» **Directions for this task**:
Entries follow. Give back exactly the lines starting at the one containing "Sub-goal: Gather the" and ending at the one containing "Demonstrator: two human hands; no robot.", and no other lines.

>>>

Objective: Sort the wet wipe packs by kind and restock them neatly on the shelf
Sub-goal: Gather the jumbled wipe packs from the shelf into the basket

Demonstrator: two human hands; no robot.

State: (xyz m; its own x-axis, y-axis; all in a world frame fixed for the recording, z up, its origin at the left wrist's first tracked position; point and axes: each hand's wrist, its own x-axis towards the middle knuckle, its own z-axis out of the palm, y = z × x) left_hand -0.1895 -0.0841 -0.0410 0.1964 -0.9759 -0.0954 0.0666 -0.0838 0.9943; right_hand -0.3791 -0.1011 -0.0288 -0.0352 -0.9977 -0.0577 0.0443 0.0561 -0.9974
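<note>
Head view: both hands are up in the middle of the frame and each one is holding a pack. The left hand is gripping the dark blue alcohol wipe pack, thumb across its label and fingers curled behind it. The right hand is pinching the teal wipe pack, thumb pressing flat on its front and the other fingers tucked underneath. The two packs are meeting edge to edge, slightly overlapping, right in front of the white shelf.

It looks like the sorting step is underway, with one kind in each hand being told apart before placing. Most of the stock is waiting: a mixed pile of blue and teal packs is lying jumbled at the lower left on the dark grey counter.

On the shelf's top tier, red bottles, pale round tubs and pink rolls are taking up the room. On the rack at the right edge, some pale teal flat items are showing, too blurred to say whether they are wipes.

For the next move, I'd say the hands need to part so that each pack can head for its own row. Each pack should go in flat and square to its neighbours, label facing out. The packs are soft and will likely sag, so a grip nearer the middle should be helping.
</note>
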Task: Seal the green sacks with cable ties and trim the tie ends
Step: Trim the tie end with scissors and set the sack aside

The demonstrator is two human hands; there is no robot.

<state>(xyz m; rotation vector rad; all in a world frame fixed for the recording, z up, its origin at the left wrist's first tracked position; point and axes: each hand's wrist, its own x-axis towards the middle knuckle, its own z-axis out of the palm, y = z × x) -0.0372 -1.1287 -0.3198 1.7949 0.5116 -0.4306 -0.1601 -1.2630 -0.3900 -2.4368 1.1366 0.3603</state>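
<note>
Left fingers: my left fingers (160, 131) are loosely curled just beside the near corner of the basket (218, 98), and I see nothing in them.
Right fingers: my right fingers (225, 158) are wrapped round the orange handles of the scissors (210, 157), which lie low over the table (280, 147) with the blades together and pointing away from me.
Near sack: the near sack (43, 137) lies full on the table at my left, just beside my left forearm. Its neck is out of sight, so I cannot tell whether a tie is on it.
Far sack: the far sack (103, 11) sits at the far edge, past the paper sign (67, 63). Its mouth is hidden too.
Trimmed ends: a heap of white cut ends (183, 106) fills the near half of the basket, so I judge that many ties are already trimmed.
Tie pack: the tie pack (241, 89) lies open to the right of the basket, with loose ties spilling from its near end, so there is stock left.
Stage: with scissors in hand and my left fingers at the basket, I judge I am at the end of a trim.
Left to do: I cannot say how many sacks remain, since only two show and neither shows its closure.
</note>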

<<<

» **Problem solution**:
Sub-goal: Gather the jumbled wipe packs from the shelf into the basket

Demonstrator: two human hands; no robot.

That's the full output for the exercise.